Ausbildung für ukrainische Soldaten verzögert sich

Anton ist der Ansicht, dass mobilisierte Personen und ihre Angehörigen das Recht haben, die Dauer ihres Dienstes zu erfahren, ebenso wie sie das Recht auf Rotation und Demobilisierung haben. Trotzdem, selbst wenn die Demobilisierung kommt, würde der junge Soldat weiter in seiner Sturmeinheit kämpfen, denn es gibt Personalmangel und hohe Verluste. „In meiner Einheit sollten laut Personalplan 130 Leute sein, jetzt sind es etwa 70, davon würden sechs unter die Demobilisierung fallen“. Für die Durchführung einer Rotation muss eine bestimmte Anzahl von Soldaten ausgebildet werden. Anton zufolge ist der Ausbildungsstand der Mobilisierten in letzter Zeit deutlich gesunken. „Unter den Neuankömmlingen sind oft Männer, die einfach direkt auf der Straße einberufen wurden“, erzählt er.
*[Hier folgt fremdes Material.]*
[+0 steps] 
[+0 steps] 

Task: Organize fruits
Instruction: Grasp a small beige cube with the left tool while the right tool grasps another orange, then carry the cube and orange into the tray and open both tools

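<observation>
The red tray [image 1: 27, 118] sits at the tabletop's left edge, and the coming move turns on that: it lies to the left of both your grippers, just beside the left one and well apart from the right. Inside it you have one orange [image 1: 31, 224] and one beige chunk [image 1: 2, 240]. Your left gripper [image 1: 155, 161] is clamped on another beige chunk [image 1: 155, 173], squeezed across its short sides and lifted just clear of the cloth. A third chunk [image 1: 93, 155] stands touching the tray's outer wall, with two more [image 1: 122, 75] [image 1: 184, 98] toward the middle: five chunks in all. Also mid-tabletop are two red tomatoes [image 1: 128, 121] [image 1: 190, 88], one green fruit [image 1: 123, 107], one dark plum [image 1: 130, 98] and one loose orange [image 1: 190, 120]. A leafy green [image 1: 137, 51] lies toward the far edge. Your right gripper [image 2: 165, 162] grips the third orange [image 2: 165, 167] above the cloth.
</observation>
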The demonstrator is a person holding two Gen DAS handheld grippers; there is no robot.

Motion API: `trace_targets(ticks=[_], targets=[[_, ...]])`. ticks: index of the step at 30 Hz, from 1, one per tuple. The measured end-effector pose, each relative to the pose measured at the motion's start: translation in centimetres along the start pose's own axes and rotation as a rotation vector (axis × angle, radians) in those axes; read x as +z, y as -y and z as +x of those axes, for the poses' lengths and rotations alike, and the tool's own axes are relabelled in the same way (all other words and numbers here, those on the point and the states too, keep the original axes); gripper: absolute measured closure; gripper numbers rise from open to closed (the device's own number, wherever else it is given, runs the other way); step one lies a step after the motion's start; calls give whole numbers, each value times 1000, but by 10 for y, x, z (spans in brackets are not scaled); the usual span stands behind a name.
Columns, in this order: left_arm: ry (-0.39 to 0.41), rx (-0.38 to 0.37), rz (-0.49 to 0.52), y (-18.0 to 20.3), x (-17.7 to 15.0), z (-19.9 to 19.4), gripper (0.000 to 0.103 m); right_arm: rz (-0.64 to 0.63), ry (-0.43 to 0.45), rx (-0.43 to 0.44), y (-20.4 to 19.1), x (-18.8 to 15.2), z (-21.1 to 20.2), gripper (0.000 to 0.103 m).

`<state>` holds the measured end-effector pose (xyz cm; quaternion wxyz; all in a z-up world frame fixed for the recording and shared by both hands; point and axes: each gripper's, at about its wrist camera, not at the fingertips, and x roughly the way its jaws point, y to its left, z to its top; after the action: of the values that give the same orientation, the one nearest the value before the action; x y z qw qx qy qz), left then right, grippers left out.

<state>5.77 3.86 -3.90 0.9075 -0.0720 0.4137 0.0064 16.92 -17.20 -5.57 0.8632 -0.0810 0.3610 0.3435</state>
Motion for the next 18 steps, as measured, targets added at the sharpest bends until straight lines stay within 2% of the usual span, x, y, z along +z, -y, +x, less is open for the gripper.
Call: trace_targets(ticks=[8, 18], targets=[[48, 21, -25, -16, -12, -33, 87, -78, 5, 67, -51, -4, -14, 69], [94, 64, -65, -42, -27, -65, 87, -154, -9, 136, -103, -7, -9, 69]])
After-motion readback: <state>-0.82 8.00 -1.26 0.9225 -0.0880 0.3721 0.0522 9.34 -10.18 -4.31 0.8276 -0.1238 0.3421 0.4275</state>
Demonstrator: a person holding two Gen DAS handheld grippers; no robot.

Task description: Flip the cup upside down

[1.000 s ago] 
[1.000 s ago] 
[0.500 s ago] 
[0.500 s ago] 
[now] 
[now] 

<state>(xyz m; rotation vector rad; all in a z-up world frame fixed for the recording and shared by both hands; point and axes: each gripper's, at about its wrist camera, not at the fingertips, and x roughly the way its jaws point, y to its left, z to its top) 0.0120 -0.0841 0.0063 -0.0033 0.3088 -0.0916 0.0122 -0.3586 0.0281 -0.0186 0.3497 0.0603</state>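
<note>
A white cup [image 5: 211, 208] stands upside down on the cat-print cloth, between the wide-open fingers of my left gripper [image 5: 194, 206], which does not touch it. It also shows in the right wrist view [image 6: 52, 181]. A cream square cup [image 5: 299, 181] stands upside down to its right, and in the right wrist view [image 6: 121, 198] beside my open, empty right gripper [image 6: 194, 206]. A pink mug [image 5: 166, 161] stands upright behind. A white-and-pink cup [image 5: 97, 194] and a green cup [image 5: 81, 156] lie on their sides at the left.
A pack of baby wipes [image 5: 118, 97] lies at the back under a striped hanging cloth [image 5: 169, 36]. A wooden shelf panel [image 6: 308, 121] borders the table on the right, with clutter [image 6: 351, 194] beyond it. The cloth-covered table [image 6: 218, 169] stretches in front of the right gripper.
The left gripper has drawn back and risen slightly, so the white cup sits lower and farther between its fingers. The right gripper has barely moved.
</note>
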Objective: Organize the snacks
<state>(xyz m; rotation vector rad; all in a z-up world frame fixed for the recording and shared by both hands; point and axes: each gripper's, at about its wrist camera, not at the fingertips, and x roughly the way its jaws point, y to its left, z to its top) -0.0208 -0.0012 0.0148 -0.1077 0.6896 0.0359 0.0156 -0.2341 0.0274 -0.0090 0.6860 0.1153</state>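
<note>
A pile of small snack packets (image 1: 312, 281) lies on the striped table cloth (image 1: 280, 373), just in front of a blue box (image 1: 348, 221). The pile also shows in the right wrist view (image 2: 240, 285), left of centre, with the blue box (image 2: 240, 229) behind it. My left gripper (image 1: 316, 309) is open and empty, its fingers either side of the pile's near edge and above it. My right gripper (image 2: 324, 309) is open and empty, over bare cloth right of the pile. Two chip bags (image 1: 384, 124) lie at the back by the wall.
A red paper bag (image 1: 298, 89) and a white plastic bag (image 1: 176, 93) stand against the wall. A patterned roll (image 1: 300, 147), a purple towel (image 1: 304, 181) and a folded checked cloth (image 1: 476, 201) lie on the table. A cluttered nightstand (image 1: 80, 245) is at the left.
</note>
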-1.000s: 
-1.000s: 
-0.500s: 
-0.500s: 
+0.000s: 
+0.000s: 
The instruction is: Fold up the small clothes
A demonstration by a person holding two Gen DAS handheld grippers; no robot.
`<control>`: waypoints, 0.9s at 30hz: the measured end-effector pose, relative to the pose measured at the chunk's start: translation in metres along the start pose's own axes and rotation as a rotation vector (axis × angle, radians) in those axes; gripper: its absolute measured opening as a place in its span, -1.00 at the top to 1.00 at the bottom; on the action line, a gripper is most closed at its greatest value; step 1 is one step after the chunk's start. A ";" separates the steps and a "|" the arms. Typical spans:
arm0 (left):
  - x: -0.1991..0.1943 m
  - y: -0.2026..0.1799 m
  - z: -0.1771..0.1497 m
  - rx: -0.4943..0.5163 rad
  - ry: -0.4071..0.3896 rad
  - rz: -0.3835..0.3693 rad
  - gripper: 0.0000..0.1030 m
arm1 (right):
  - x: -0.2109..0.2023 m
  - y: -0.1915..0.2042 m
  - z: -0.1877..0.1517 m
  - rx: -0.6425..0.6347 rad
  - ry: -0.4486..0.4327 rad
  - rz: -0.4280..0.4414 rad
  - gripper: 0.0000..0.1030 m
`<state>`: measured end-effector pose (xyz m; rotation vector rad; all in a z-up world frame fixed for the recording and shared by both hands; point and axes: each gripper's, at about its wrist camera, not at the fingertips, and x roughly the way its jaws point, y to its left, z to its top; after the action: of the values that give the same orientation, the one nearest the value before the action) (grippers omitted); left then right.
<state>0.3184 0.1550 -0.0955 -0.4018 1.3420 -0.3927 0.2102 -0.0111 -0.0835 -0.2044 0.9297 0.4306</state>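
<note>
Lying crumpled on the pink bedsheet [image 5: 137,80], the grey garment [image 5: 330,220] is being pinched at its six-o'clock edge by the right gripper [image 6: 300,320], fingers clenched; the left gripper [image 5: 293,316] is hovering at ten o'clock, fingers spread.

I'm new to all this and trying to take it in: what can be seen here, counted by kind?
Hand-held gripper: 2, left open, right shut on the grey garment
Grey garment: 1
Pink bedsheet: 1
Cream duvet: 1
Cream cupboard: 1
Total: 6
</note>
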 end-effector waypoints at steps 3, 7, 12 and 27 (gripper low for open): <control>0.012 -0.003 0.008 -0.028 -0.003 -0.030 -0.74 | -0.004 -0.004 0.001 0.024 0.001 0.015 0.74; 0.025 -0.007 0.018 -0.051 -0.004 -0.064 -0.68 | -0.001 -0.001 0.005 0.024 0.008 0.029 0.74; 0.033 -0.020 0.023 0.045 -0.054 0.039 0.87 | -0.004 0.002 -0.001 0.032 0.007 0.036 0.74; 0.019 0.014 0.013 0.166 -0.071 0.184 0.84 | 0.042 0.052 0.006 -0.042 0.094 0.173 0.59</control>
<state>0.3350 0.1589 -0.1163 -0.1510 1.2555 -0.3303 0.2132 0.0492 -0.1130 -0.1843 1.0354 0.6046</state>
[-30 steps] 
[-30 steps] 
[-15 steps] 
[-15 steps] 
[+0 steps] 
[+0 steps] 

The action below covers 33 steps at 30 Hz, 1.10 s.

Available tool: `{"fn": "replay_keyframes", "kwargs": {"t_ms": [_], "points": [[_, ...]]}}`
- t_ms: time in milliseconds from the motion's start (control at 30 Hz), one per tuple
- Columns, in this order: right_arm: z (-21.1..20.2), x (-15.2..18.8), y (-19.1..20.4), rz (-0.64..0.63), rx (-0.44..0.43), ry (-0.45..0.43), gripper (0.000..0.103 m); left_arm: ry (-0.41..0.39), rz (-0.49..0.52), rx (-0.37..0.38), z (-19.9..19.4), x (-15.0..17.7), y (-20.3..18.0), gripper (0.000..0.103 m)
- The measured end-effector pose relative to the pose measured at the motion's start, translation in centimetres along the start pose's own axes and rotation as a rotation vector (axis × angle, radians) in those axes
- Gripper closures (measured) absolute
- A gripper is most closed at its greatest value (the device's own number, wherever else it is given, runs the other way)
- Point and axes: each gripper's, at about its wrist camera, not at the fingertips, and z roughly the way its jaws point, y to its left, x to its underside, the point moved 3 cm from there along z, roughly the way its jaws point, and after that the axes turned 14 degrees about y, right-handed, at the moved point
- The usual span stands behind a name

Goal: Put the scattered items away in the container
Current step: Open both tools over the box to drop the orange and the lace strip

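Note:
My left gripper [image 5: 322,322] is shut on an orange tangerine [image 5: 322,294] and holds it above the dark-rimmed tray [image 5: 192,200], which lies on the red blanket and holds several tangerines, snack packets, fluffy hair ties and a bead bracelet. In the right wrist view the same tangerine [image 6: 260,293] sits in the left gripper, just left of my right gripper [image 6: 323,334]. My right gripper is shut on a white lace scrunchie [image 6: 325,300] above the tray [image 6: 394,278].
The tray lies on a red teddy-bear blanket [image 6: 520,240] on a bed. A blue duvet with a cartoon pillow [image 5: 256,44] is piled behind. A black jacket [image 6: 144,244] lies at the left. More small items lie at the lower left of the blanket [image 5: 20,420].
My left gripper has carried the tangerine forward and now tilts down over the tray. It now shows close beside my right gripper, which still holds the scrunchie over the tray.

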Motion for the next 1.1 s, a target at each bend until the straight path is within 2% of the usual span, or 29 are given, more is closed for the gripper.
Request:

Trotz Mobilisierungsproblemen führt die ukrainische Armee weiterhin Angriffsoperationen durch. Immer mehr Analysten sehen jedoch Anzeichen für eine allmähliche Verlagerung hin zur strategischen Verteidigung. Darauf deuten auch die jüngsten Äußerungen des ukrainischen Präsidenten hin, der wiederholt auf die Notwendigkeit hinwies, dringend große Verteidigungsanlagen an der Front zu errichten. Dies geschieht in erster Linie, um die derzeit sehr knappen Ressourcen der ukrainischen Armee zu schonen. Gleichzeitig führt die Ukraine immer wieder Angriffe auf Russland durch.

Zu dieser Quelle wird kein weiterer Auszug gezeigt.